Friday, August 17, 2007

Hundreds dead in Peru earthquake

Hundreds dead in Peru earthquake
Copyright by The Associated Press
Published: August 16, 2007


LIMA: Rescuers struggled across a shattered countryside Thursday to reach victims of a powerful earthquake that killed at least 450 people. More than 1,500 people were reported injured and the Red Cross said the toll was expected to rise.

The center of the destruction was in the southern desert of Peru, in the oasis city of Ica and the nearby port of Pisco, about 200 kilometers, or 125 miles, southeast of Lima. The mayor of Pisco, Juan Mendoza Uribe, said at least 200 people had been buried in the rubble of a church where they were attending a service.

The quake hit Wednesday evening and its magnitude was reported at 8.0 by the United States Geological Survey.

Ica was blacked out, as were smaller towns along the coast south of Lima. Rescue workers reported difficulty getting to Ica because of cracks in the highway and downed power lines.

Uribe said 70 percent of Pisco, a city of about 60,000 people, had been leveled by the quake. "So much effort, and our city is destroyed," he said on radio RPP in Lima.

The city remained without electricity Thursday morning. Hundreds of families were sleeping on the streets, according to the official Andina news agency, and 25 bodies were placed in front of municipal buildings after the morgue had filled to capacity.

Office workers in Lima fled tall buildings that shook in two waves that lasted around 20 seconds each, Reuters reported. Power lines were broken.

"I was in class on the fifth floor, and suddenly everything started to shake and glass began falling," said Carolina Montero, 37, a banking administrator and finance student who lives in Callao, a coastal city near Lima.

An American living in Peru, Electra Anderson, told CNN by telephone from her apartment that it seemed when the quake began that many people had no idea what was happening, and ran into the streets screaming and crying.

"We're used to earthquakes," Anderson, who is from California, said. "But it just didn't stop; it kept going and going, and it kept getting stronger and stronger." She said she had counted about 70 aftershocks. "It's just been nonstop."

The U.S. Geological Survey said the earthquake struck about 145 kilometers southeast of Lima. Four strong aftershocks ranging in magnitude from 5.4 to 5.9 followed.
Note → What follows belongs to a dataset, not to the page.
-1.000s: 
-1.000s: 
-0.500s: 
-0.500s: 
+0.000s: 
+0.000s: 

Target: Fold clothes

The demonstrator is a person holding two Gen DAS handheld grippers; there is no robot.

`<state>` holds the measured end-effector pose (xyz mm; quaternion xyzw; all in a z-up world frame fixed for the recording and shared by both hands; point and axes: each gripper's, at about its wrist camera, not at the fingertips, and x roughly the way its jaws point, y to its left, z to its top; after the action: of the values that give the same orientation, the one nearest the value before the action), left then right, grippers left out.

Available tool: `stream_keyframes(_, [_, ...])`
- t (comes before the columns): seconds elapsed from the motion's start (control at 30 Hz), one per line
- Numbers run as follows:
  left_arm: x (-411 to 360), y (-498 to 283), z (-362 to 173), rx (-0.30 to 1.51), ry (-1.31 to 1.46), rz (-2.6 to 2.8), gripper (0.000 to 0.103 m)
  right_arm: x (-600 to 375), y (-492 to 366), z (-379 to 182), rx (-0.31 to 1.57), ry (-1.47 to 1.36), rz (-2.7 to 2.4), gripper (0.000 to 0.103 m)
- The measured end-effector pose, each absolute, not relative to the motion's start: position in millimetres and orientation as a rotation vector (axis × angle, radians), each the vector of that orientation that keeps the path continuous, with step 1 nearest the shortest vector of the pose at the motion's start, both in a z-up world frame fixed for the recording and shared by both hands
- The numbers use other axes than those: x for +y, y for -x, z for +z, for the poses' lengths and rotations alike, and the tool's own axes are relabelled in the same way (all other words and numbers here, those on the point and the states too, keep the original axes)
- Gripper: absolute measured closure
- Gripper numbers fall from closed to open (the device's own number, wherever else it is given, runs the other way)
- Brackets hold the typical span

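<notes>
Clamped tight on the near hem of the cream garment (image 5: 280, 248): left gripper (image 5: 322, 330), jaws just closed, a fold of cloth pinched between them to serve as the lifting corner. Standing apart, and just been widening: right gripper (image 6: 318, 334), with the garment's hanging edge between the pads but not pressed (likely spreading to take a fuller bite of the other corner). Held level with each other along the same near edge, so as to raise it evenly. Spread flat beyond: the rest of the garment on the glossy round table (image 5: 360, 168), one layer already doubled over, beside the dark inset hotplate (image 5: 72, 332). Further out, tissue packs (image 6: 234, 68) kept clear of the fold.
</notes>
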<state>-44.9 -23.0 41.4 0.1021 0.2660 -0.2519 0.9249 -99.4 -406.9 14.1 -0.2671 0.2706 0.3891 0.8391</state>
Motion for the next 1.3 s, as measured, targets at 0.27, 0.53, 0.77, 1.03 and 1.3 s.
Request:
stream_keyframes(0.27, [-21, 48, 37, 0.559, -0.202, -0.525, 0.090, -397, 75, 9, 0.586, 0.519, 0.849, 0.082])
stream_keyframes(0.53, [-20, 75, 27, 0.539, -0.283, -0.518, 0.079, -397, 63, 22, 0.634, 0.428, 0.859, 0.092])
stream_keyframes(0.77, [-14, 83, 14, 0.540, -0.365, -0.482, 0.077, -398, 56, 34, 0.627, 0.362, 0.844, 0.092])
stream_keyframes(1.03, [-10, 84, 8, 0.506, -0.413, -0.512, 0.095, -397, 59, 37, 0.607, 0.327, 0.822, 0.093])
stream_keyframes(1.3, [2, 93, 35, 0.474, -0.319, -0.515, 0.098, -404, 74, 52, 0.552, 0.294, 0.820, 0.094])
A tsunami warning was issued for coastal areas of Peru, Chile, Ecuador and Colombia, and a small tsunami was detected, but it posed no threat and the warning was later lifted, news services reported.

The scope of the destruction became more evident as the frigid dawn broke and thick stone and masonry walls were seen collapsed in piles around the region. The quake knocked out telephone and mobile phone service between the capital and the disaster zone. Electricity also was cut, with power lines drooping dangerously into the streets.

The government rushed police, soldiers, doctors and aid to the area, but traffic was paralyzed by giant cracks and fallen power lines on the Pan-American Highway south of Lima. Large boulders also blocked the main highway to the Andes mountains. Rescue flights from Colombia and Panama were being prepared, but it was not immediately clear when they could arrive.

In Chincha, a small town 30 kilometers north of Pisco, an Associated Press Television News cameraman counted 30 bodies under bloody sheets in a patio of the badly damaged hospital. About 200 people were waiting to be treated in walkways and gardens, kept outside for fear that aftershocks could topple the cracked walls.

"Our services are saturated and half of the hospital has collapsed," Huber Malma, a doctor, said as he attended to dozens of people.

Chincha looked as if it had been bombed. Large areas were completely leveled; dozens of homes made with adobe bricks had collapsed. Townspeople picked through the rubble of their homes, wrapped in sheets that made them look like ghosts in the early dawn.

"We're all frightened to return to our houses," MarĂ­a Cortez said, staring vacantly at the half of her house that was still standing.

The Peruvian Red Cross arrived in Ica and Pisco more than seven hours after the initial quake, about three times as long as it would normally have taken because of road damage, a Red Cross official, Giorgio Ferrario, said. Offers of money and aid were flowing in from the United Nations, Spain and several Latin American countries.

In Lima, about 150 kilometers from the epicenter, only one death was recorded, and some homes collapsed. But the furious two minutes of shaking prompted thousands of people to flee into the streets and sleep in public parks.

Antony Falconi, 27, was desperately trying to get public transportation home as hundreds of people milled on the streets flagging down buses in the dark.

"Who isn't going to be frightened?" Falconi said. "The earth moved differently this time. It made waves and the earth was like jelly."

The last time an earthquake of magnitude 7.0 or larger struck Peru was in September 2005, when a 7.5 magnitude quake rocked the northern jungle, killing four people. In 2001, a 7.9-magnitude quake struck near the southern Andean city of Arequipa, killing 71 people.